I believe that he believes this version in all of its seventies-conceptualized
sterility. For me, it is simply too clean. I know that something else
is and was going on here. Perhaps, something, that is even too bred-in-the
bone, for him to see.
As
he constructed the ever-so-delicious anagrams with which he would
be re-christened, he was thinking of the efficacy of each and every
personality. He must have posed a number of questions: Would or could
each and every one of them have the tools to do the job, understand
the syntax and grammar of the realm in which he would be forced to
navigate? Could he cut through the troubled waters and make it to
safe harbor, and bring the ship home? More simply put, if each personality
had a style, what purpose did the style serve? Which style could best
tell the story, make the point, or evoke the dogma with the strongest
possible force? And like a master tennis player, which stroke, whether
of the brush or the racket, would finish off the game. Was it Orlean
the raconteur? Or Roy, the bizarre poet who conflated fact and fiction?
Or Young, the ironic absurdist
who is the most innately Southern? Or Updike, whose dog pictures lash
out when all of the other voices are too angry and frustrated, and
have become too impotent to act?
Maybe,
not so surprisingly, Dossett and McGowin, are the ineluctable Siamese
twins. They stand at the forefront most of the time. Maybe, that is
because neither of these too artists are anagrams but rather, to various
degrees, are denizens of the same land, the American South, a land
riven for the past hundred years by two stories, both sad, both debilitating.

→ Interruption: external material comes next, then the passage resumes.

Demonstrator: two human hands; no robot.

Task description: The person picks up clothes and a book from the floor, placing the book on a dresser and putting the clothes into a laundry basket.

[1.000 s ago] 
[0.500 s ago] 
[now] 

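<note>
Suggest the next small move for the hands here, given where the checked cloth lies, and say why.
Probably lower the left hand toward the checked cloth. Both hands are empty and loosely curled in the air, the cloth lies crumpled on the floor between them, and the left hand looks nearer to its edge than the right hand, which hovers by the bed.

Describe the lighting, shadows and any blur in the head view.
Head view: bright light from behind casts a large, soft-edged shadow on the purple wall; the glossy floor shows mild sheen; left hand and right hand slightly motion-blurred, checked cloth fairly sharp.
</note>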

One story is that of the Black South, of a nation degraded, debased,
and almost destroyed. The other is the story of the White South, the
ruling oligarchy, which even while in power began its demise and,
once the real demise had come during the Reconstruction, finally fell
again crossly the Black South yet again. Both Dossett and McGowin
know these stories - both of them. They live them still. They tell
the stories again and again, because no one will believe them. Or
worse, people forget. The story must be told again, in another voice.
And
there, I am firmly in the realm of voices. And finally it comes to
me: Pentecost! The story in The New Testament, Acts of the Apostles
II: As the story goes, “In the days following the Ascension
of Jesus, the apostles and disciples, feared for their lives as the
early Christians were persecuted and killed. There was no one to lead
them. Then one night as they cowered in the upper room, perhaps the
same upper room of Maundy Thursday, the Holy Spirit appeared to the
collected believers and placed flaming tongues of fire above each
and every head. And soon they were speaking in many tongues. And soon
they left the upper room, enabled by these new voices, they could
now travel the world, spread the message, and yet, tell the same story,
different voices for different rooms.
And
there it is. Like those apostles, speaking in strange tongues, the
eleven voices conjoined in the benevolent person of Ed McGowin are
present to be called upon, when a new listener, a new realm is being
approached. I know that is why each one of Ed McGowin’s art
works carry such clear and resonant message, they each speak through
the key, the gesture, the tone, and the style that never let them
fall one deaf ears. Not a Tower of Babel, but a coherent chorus of
numinous strength and beauty, singing a song that must ever be sung.
Will the final version, the final canto, the last verse ever be made,
probably not, but it may come closest in the Delta Project that Ed
McGowin has for so long wished to complete. And when it happens, its
message like the Tongues of Pentecost will ring out clear and beautiful.